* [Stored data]
======

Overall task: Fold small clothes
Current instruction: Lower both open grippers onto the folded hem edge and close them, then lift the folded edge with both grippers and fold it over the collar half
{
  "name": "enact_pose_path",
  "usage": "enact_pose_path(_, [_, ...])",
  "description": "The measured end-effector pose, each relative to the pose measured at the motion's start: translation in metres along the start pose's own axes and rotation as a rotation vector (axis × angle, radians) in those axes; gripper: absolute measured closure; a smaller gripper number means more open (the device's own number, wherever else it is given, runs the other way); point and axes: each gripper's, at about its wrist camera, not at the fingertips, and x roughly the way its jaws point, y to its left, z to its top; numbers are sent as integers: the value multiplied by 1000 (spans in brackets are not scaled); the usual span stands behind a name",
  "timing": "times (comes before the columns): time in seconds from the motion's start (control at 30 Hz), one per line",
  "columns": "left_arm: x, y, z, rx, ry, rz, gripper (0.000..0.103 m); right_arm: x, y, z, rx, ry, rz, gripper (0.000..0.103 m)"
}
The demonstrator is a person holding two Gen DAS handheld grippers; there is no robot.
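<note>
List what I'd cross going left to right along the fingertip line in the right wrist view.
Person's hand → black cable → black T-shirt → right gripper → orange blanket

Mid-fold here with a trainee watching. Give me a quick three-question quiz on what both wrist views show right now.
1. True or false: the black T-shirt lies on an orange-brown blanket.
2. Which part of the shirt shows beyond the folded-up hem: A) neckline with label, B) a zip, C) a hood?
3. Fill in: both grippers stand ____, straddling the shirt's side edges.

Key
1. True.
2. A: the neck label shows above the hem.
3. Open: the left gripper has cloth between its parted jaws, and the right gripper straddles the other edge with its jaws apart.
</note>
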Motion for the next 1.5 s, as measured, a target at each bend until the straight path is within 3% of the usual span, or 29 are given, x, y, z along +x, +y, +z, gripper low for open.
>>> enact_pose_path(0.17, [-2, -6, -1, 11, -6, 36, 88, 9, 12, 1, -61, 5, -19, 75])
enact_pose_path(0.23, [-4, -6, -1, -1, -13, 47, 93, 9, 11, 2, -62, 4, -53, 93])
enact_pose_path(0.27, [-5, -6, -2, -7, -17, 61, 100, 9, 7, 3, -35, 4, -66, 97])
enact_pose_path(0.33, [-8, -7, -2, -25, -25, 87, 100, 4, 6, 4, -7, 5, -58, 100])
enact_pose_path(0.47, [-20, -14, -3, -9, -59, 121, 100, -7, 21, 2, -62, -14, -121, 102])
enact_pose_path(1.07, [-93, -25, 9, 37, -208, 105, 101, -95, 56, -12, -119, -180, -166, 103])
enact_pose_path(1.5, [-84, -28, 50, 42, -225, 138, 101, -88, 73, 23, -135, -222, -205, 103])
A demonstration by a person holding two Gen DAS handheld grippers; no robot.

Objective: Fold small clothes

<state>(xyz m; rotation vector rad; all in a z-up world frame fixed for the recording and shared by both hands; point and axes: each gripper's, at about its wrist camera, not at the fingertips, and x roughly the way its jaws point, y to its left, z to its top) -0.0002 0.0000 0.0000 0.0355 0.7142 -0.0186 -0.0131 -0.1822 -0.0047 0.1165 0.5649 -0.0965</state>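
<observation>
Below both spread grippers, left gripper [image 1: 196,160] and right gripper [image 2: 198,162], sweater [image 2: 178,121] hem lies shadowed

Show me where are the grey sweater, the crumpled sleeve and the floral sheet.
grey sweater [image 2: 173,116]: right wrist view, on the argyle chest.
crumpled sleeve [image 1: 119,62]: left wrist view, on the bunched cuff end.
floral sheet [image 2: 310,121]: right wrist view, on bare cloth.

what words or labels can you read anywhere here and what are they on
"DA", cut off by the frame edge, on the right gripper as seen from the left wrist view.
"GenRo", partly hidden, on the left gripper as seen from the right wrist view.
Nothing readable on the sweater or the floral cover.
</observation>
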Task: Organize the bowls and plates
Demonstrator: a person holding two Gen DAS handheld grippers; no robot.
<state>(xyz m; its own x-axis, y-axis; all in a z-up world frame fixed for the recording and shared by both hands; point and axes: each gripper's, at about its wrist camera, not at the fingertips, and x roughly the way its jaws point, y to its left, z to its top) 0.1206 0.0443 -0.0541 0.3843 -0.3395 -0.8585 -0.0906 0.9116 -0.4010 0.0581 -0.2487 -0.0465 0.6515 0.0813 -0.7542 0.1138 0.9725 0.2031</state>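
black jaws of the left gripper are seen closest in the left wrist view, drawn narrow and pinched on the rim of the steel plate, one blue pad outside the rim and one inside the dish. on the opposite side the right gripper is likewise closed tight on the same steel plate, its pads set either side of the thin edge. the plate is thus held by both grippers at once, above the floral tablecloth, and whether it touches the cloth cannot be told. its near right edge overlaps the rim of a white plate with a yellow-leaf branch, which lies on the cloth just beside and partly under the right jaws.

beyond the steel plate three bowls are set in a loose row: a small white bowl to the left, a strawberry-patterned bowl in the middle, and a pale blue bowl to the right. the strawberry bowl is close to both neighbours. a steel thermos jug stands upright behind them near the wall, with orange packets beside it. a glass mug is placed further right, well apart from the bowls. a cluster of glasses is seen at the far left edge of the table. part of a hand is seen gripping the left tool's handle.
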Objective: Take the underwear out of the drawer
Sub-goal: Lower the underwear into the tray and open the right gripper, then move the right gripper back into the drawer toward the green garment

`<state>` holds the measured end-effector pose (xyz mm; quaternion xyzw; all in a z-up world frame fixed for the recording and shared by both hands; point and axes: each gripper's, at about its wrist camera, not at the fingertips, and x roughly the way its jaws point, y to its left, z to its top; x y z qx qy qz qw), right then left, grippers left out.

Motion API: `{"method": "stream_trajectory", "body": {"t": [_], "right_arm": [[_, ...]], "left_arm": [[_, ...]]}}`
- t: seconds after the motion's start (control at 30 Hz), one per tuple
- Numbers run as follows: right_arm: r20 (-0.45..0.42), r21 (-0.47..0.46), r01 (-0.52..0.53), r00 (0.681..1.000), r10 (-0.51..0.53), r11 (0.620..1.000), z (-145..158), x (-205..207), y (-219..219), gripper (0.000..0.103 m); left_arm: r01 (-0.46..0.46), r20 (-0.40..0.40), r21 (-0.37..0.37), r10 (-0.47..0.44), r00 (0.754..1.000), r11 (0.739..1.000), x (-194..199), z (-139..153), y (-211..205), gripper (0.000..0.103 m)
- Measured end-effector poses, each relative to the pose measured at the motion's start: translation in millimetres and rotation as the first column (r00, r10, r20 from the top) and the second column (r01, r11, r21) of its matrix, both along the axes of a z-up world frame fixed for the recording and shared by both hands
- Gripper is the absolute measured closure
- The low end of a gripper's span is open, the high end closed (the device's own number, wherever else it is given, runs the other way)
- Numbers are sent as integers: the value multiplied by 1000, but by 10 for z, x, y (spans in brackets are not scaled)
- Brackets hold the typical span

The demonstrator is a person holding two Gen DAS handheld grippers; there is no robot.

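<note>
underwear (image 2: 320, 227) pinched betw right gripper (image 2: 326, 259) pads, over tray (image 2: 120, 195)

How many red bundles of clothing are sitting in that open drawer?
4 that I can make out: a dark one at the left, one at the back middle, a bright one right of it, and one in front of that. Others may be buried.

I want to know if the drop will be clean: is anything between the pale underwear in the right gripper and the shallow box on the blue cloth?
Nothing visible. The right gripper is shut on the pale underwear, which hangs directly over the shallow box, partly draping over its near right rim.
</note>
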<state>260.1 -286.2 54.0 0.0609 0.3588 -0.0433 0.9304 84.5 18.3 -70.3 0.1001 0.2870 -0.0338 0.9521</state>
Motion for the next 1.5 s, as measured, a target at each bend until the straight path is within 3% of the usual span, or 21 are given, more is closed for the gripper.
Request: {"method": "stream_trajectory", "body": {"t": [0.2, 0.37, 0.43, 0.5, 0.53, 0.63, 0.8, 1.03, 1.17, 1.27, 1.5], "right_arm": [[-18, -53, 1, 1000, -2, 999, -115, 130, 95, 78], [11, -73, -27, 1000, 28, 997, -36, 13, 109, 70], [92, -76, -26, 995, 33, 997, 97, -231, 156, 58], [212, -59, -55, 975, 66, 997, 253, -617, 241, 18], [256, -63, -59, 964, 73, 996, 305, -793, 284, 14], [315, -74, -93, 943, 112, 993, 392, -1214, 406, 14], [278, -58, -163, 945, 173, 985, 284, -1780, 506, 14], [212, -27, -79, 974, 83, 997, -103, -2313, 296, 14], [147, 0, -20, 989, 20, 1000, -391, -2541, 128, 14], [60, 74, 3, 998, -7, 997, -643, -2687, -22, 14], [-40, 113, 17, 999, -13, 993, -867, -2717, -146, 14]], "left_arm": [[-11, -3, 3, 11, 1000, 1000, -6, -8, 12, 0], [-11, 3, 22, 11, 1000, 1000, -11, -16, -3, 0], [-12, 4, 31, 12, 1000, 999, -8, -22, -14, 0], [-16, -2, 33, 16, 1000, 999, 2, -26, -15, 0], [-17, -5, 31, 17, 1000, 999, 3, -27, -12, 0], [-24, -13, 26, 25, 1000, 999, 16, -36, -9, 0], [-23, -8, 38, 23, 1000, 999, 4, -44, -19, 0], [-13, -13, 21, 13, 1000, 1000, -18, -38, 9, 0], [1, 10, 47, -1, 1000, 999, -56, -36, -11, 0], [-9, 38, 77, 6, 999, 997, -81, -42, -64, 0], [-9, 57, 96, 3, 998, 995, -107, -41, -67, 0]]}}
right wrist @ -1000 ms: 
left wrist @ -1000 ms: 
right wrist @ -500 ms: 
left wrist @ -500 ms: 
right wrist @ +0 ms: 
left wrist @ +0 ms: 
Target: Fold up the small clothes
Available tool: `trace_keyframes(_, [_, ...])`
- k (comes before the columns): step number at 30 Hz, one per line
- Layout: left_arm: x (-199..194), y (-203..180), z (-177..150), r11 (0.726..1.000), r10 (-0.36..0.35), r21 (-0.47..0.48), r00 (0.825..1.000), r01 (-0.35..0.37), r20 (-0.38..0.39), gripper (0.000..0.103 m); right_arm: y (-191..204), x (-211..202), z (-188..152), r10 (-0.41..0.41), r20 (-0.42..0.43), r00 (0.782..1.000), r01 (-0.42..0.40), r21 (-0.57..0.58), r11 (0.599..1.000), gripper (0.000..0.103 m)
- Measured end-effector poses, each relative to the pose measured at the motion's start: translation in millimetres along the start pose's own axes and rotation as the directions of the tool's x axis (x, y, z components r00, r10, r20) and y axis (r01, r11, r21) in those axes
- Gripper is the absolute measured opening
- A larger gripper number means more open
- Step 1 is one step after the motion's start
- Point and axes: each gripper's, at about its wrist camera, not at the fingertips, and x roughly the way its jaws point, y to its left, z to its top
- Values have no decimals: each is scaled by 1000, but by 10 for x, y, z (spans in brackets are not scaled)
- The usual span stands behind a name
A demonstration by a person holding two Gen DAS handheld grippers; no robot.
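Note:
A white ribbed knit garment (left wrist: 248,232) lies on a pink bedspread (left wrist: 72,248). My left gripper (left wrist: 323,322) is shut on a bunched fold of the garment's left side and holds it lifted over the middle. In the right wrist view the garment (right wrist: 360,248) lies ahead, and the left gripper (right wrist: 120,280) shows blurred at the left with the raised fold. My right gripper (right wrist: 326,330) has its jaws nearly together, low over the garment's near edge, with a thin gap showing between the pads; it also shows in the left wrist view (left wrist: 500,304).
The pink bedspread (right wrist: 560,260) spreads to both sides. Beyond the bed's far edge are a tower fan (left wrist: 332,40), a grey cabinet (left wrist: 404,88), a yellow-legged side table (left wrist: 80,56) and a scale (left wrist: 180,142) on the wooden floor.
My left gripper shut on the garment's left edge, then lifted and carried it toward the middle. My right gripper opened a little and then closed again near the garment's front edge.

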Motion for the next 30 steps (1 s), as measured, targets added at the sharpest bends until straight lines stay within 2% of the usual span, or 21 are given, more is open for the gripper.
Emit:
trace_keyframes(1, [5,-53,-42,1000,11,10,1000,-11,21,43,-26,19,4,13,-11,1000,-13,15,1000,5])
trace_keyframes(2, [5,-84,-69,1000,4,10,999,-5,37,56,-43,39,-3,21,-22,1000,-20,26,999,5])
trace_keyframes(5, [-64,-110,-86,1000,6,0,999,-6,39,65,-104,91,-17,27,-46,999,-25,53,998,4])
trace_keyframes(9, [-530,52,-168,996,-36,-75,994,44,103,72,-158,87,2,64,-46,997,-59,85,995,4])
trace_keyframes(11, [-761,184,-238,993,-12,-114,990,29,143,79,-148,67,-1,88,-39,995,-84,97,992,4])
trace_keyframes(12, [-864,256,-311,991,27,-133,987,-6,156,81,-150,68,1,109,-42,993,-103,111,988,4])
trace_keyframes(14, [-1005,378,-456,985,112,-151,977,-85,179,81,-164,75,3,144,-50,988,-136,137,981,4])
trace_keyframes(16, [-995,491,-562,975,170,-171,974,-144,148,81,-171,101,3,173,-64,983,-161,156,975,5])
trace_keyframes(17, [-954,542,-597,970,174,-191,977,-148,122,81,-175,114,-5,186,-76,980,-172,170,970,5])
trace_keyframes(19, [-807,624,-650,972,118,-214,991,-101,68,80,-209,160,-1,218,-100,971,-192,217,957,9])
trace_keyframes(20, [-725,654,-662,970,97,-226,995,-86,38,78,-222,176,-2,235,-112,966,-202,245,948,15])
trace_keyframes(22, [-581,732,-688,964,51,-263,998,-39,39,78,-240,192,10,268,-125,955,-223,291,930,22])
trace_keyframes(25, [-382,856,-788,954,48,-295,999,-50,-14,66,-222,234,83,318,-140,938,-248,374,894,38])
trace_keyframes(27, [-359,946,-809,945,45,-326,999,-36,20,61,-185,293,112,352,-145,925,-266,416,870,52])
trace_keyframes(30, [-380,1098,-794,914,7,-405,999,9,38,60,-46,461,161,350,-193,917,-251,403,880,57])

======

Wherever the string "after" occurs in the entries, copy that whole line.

- t: seconds after the motion's start (control at 30 Hz), one per tuple
- Step 1 is one step after the motion's start

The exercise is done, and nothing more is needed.